/latinPhraseProcessor

This code lemmatizes Latin phrases stored in CSV form. It has a custom dictionary also stored in CSV form that you can add to. Work in progress!

Primary LanguagePython

Overview

This code lemmatizes Latin phrases stored in CSV form. It has a custom dictionary also stored in CSV form that you can add to. Work in progress!

Status (9/18/2017)

I have uploaded the code. There are still a few features to add and some small errors and problems to work out.

Path structure

Starting in your working directory, you need the following: A file called customDictionary.csv. See sample provided. This can be as long or short as you wish. My plan here is to make the code add to this file with every run so that the user can improve and extend it. Not there yet! Within the working directory, also make a folder called ctp_output (see sample provided). (CTP is short for Catalog Title Processor, the original, narrower name of this code project.)

Other dependencies

Code uses the Classical Language Toolkit (CLTK), which is great though not quite perfect.

History

This code began life as a project for doing text analysis on the (mostly) Latin titles of books in historical library catalogs. The idea is to tokenize and lemmatize them using both custom and standard dictionaries. I first presented work related to it at Digitizing Enlightenment 2 at Radboud University, Nijmegen (Netherlands), in June 2017, organized by Alicia Montoya, support from whom for travel and attendance I remain grateful.

(Planned) future research applications

My goal is to use this code in a more finished form to distantly read historical library catalogs in order to discover large-scale patterns in collecting and holding. I particularly look at collections from 17th-18th centure western Germany, around Frankfurt, Marburg, and Hanau.

(Planned) future code changes

I would like to make the Latin stop word list an external file, e.g. something like stopWords.txt, for easy editing. The main program would then import this into list form dynamically during execution.

Detect language first. That will tell you which stop words to use and which lemmatizer to apply.

Replace small syntactical and spelling errors such as a¨

Look for proper names first.
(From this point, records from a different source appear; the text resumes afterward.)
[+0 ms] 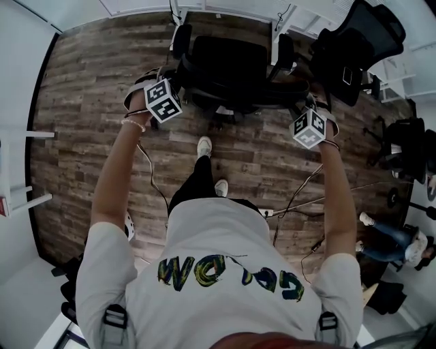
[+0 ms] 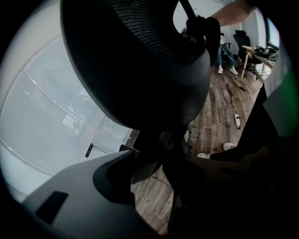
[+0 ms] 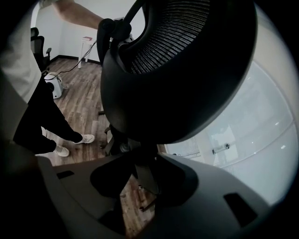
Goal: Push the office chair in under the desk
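The black office chair [image 1: 228,61] stands on the wood floor facing the white desk [image 1: 225,8]. I hold its mesh backrest [image 1: 238,92] at both ends. My left gripper [image 1: 176,83] is at the left end and my right gripper [image 1: 311,99] at the right end. In the left gripper view the backrest [image 2: 140,60] fills the top, its dark rim sitting in my left gripper [image 2: 161,161]. The right gripper view mirrors this: backrest [image 3: 182,70] above, my right gripper [image 3: 149,161] wide around the rim. Where the pads touch is hidden in shadow.
A second black chair [image 1: 361,41] stands at the desk to the right, with more chairs [image 1: 409,143] further right. A seated person's legs [image 1: 392,235] show at the right edge. Cables [image 1: 300,204] trail across the floor behind me. A white table frame [image 1: 27,198] is at the left.
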`<state>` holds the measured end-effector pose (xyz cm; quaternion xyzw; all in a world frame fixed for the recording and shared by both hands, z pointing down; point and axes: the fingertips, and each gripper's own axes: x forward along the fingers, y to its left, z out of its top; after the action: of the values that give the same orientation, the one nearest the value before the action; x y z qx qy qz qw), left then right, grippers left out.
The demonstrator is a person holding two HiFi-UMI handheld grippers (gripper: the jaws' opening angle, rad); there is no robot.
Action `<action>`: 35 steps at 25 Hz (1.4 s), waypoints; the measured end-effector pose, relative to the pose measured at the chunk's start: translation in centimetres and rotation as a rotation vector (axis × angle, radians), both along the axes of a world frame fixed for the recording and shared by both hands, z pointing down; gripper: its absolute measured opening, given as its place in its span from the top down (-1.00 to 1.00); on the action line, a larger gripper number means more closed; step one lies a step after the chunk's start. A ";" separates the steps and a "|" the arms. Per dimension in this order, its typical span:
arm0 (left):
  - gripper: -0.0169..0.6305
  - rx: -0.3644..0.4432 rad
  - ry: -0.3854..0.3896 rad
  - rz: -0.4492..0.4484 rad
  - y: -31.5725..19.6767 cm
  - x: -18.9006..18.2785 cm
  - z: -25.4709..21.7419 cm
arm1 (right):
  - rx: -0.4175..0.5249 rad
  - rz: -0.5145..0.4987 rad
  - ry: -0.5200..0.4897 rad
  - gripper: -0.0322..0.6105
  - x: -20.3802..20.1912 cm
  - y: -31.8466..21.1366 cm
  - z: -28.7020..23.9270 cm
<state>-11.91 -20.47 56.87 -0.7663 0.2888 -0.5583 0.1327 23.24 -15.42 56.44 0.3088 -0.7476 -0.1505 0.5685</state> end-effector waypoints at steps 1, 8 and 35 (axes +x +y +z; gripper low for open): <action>0.37 0.000 -0.001 0.001 -0.8 0.1 -0.1 | 0.000 0.002 0.001 0.39 0.1 -0.8 -0.1; 0.37 0.003 0.001 0.020 -6.2 0.6 -0.1 | 0.000 0.022 0.003 0.38 0.6 -6.1 0.0; 0.36 0.006 0.000 0.078 -28.0 0.1 -0.3 | -0.008 0.110 0.003 0.38 -0.3 -25.6 -0.1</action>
<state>-11.77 -48.48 56.59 -0.7765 0.2605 -0.5520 0.1565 22.93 -41.03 56.37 0.3471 -0.7290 -0.1166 0.5783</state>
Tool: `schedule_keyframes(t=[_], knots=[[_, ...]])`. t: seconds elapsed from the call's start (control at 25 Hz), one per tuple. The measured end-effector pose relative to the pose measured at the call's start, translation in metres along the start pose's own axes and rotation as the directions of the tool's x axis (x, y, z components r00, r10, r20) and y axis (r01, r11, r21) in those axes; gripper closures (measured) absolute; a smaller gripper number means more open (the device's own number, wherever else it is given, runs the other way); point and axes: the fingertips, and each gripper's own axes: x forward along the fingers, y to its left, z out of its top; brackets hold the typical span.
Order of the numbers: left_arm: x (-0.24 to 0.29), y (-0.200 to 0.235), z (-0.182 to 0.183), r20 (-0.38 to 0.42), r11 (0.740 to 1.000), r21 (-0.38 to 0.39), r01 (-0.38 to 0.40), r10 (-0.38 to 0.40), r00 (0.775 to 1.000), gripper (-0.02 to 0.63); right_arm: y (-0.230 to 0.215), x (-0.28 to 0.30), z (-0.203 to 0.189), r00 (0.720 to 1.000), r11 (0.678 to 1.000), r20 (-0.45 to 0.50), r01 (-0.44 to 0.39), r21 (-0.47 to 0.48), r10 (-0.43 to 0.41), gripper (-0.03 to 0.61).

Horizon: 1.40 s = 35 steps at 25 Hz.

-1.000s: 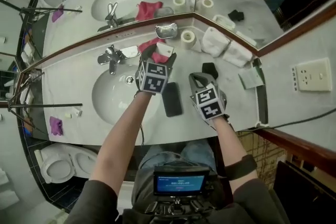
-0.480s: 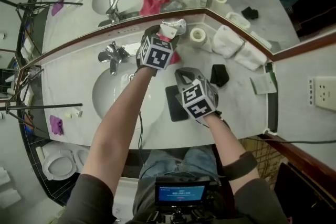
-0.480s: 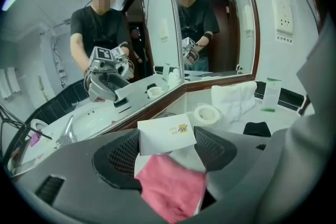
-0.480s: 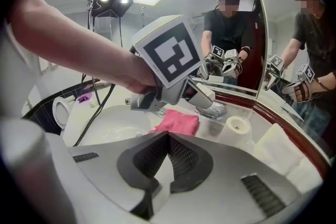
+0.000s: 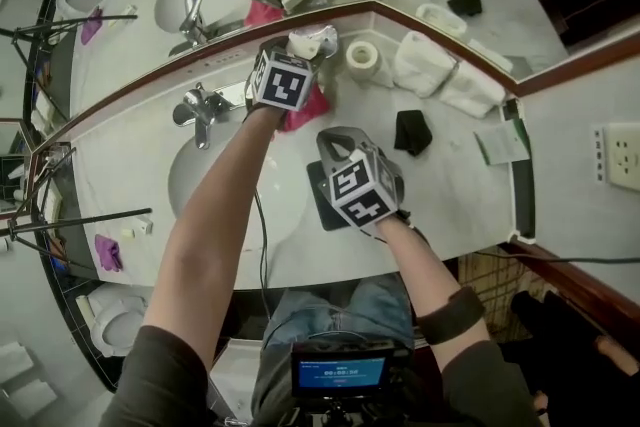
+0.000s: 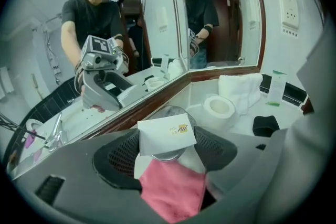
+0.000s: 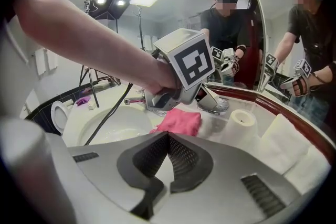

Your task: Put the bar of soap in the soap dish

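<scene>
Small logo on boxed bar of soap (image 6: 166, 135), lettering unreadable

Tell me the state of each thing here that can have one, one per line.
Round silver metal soap dish: upright, partly hidden.
White boxed soap bar: gripped, over the soap dish.
Left gripper: shut on the soap bar.
Right gripper: shut, empty.
Pink cloth: crumpled on the counter.
White toilet roll: upright.

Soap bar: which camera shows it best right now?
Left gripper view: the boxed soap bar sits large between the left gripper's pads, by the soap dish. Head view and right gripper view show it only small, partly behind that gripper's marker cube.
</scene>
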Motion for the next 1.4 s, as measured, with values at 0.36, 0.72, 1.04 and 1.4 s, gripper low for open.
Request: schedule_keyframes(t=[0.36, 0.72, 1.04, 1.4], knots=[[0.010, -0.003, -0.001, -0.004, 0.999, -0.030, 0.019, -0.019, 1.000, 0.285, -0.002, -0.001, -0.012, 1.000, 1.000, -0.007, 0.009, 0.026, -0.009, 0.561], [0.008, -0.001, 0.008, 0.049, 0.999, -0.037, 0.006, -0.004, 0.999, 0.238, -0.006, -0.007, -0.017, 1.000, 0.999, -0.014, 0.020, 0.032, -0.020, 0.561], [-0.020, -0.004, 0.013, 0.075, 1.000, -0.019, -0.006, 0.007, 0.997, 0.238, -0.002, -0.019, -0.012, 0.999, 0.999, -0.014, 0.042, 0.029, -0.042, 0.561], [-0.117, -0.013, 0.021, 0.170, 0.999, -0.021, -0.033, 0.036, 0.985, 0.357, 0.004, -0.058, 0.002, 0.994, 0.993, -0.022, 0.110, 0.031, -0.109, 0.561]])
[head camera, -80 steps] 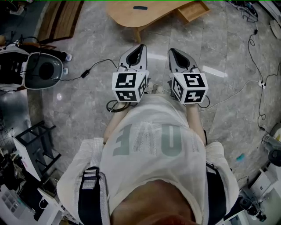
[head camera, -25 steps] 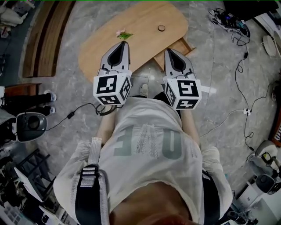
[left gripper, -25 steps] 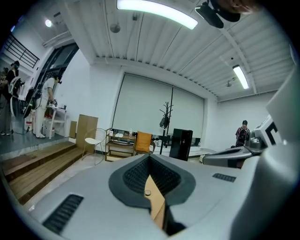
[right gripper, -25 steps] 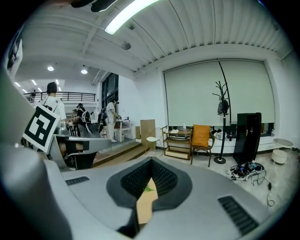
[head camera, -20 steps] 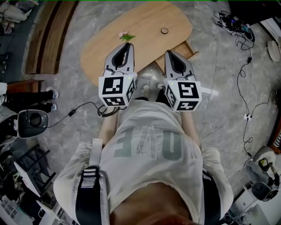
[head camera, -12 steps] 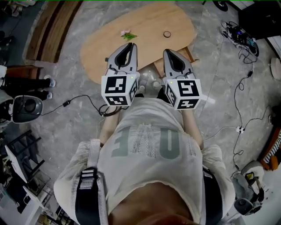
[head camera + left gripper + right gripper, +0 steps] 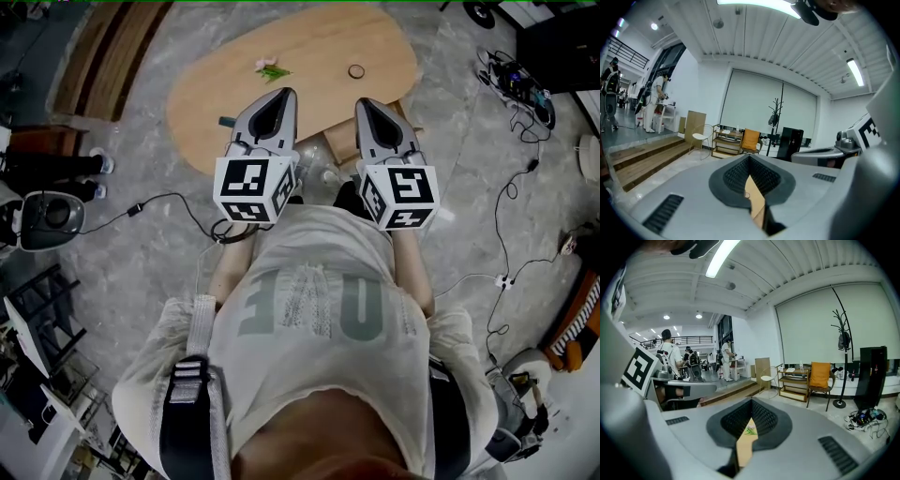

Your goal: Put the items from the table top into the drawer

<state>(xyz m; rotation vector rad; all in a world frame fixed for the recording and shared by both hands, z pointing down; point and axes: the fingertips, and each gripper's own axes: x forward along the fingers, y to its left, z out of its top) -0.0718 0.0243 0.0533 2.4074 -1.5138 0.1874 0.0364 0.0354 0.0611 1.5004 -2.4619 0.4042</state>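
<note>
Head view:
- wooden table (image 7: 309, 42), oval, on a grey stone floor.
- small pink-and-green flower sprig (image 7: 270, 68) lying on the table top.
- dark ring (image 7: 356, 71) to the right of the sprig, well apart from it.
- drawer (image 7: 339, 143) pulled out at the table's near edge, partly hidden by both tools.
- left gripper (image 7: 279, 97) and right gripper (image 7: 367, 105), side by side above the near edge, apart from both items.

Left gripper view:
- left gripper (image 7: 750, 160), jaws brought together, nothing between them.
- a sliver of table wood shows through the slit.

Right gripper view:
- right gripper (image 7: 751, 404), jaws closed, empty.
- the sprig (image 7: 750, 431) shows on the wood through the slit.
</note>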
If found, mark them in some special way so that they do not get lemmatized.

Look for all Roman numberals in upper case through say about CCC (300). Do this before going to lower case and lemmatizing.

Lemmatize in German, French, and English first before tokenizing and lemmatizing in Latin. You should do Latin last because it requires the U-V and I-J change, which messes with the other languages. Tokenization seems to remove the n on the end of some words, making it hard to recognize many German words.

For Latin, I think it would be very valuable to be able to use Whitaker's Words as a reference. Frankly I get far more correct hits with it than I do with the CLTK lemmatizer.

For German, it would be great to be able automatically to decompose compound words into elements, e.g. reichstagabschied into reich tag abschied.

I wonder whether a stemming program could re-discover the proper head forms of names, for instance turning Egidio into Egidius. If so, you could then feed the head word candidates to a list of proper names.

I sense that it would be good to store words as Python objects (instances of the class word or something). I imagine that NLTK does something like this. Alternatively maybe each line (here each title) being processed could be stored as a line object (instance of the class line or something).

Intellectual property (IP) and thanks

Many thanks to Kyle Johnson of CLTK, Patrick Burns of Disiecta Membra, and countless others. I have come to usually suppose in situations like this that most of the code is probably not my own, not really. Mistakes are definitely my own though!